Between the heart-line
and life-line, there is a strength.
You can find me there.

“Late have I loved you…You were within me, but I was outside…You were with me, but I was not with you. You called, you shouted, and you broke through my deafness…You dispelled my blindness…You touched me, and I burned for your peace.”


~St. Augustine~

Friday, May 29, 2009

"Yet"




I sit down to eat a meal

but I am not hungry.

I am lonely,

so I tread down to the river

and lay on the grass,

feed on the sun

and the lapping water.

The seagulls overhead,
search for something

in wide, white arcs.


I wish I was Whitman

with his stomping leather boots and open shirt,

making love to my own soul on the grass.

So I take off my sandals, try in vain
to avoid duck shit

and feel the tender, giving earth

beneath my soles.

Sieze the grass in my fists

as if it were the wild hair of my lover

and wait.




But I do not love my soul yet.


I look up to the trees,

boughs thrust towards one another.

Bleed in seamless, lilac shadows.

Leaves pursue the rippled water,

consoled by their own reflection.

Out of the mute dark

they labor the whiteness of roots

into a new century.



Allow themselves to be hollowed out

by disease and lovemaking

in order to bear the silence.


Whitman makes me wonder

if he was able to love just one woman.

He craved

everyone and everything

and every portion
as if he were God himself.

My plight roots me here.

But I do love the world,

this grass, my river,

the fat, full ducks

who refuse my bread.
Written by K.
5/29/09

Sunday, May 24, 2009

Bare-stript Heart



From "Song of Myself" by Walt Whitman




I believe in you my soul,


the other I am must not abase itself to you,



And you must not be abased to the other.
Loafe with me on the grass,



loose the stop from your throat,



Not words, not music or rhyme I want,



not custom or lecture, not even the best,



Only the lull I like, the hum of your valved voice.




I mind how once we lay



such a transparent summer morning,



How you settled your head



athwart my hips and gently turn'd over upon me,



And parted the shirt from my bosom-bone,



and plunged your tongue to my bare-stript heart,



And reach'd till you felt my beard,



and reach'd till you held my feet.




Swiftly arose and spread around me



the peace and knowledge



that pass all the argument of the earth,



And I know that the hand of God



is the promise of my own,



And I know that the spirit of God



is the brother of my own,



And that all the men ever born



are also my brothers,



and the women my sisters and lovers,



And that a kelson of the creation is love...

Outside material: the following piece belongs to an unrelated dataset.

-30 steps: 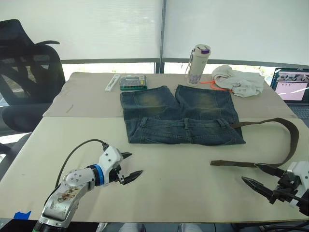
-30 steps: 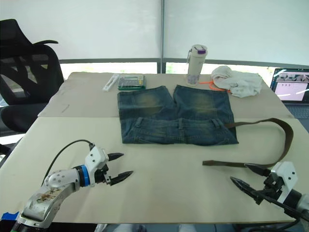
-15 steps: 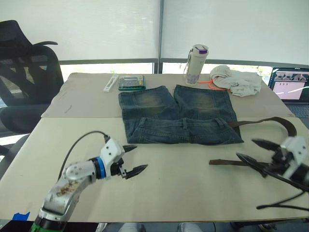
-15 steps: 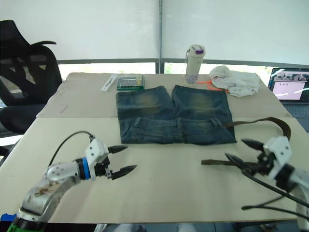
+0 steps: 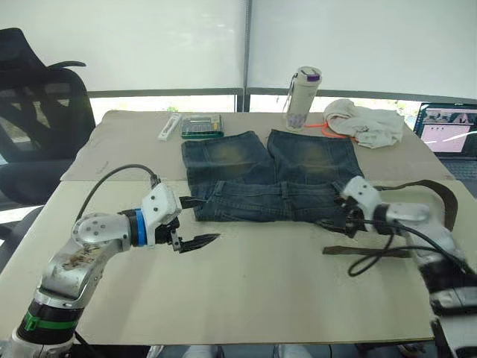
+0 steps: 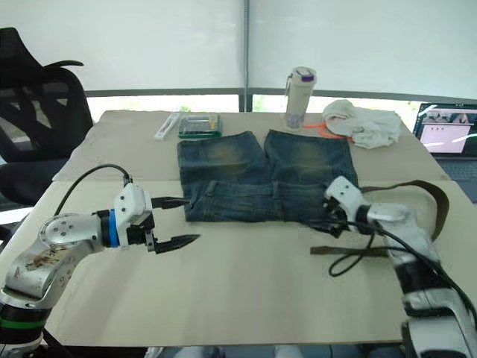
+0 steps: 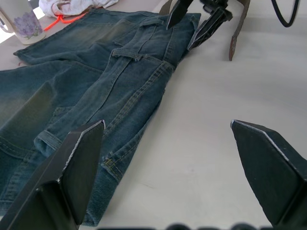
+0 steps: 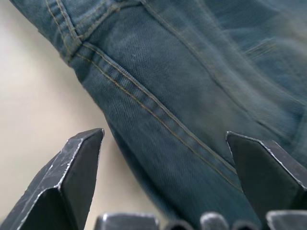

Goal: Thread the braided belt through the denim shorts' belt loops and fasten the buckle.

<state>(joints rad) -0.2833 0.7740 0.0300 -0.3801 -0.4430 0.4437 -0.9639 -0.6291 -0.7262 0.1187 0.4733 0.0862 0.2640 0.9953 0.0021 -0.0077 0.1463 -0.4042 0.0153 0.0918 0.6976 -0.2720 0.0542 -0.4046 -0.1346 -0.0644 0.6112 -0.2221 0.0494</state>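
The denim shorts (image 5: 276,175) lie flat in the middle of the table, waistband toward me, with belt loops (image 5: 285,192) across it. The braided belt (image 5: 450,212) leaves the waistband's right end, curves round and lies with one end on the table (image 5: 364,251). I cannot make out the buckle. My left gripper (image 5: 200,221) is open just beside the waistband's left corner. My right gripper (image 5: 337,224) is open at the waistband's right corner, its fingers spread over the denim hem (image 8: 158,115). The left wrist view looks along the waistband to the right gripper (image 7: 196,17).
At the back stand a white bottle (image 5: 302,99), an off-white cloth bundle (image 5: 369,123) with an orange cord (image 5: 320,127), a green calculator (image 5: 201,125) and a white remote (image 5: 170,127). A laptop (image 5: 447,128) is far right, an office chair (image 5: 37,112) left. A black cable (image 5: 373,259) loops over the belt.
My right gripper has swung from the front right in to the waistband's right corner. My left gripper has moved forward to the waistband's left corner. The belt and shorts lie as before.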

From "Song of Myself" by Walt Whitman





Saturday, May 23, 2009

Risk

"There came a time when the risk to remain tight in the bud was more painful than the risk it took to blossom."

Friday, May 22, 2009

Exiled In The Midwest

http://www.photoblog.com/kimauman/2008/04/08/north-americas-heartland-a-trip-to-independence-wisconsin.html

Nov 25, 2007
You received my letter today
and I wondered if you opened it
with your opposable thumb
or with a letter knife,
in a civilized manner.

Today, I turned
my palms up for rain,
to quench the thirst in life lines,
ease the drought.
Upon the ceaseless horizon,
the sun flicks lit matches
from east to west,
arsons the stripped fields
with its petty wants.

There are no valleys to trample,
nor Appalachians to curse.
Magic is useless here.
Even the foul breath of doggerels
pumping from the mill stack
dissipates into
this pure air of heaven.

Thursday, May 21, 2009

Finding Hiddekel

Written 2007

I might as well have landed

in the dry riverbed of Hiddekel.

There is an epiphany at eleven

that crying cannot save you,

even the gentle persuasion of hands

cannot comfort you,

places where voices will not reach.

Ultimately, gravity becomes your love-mate.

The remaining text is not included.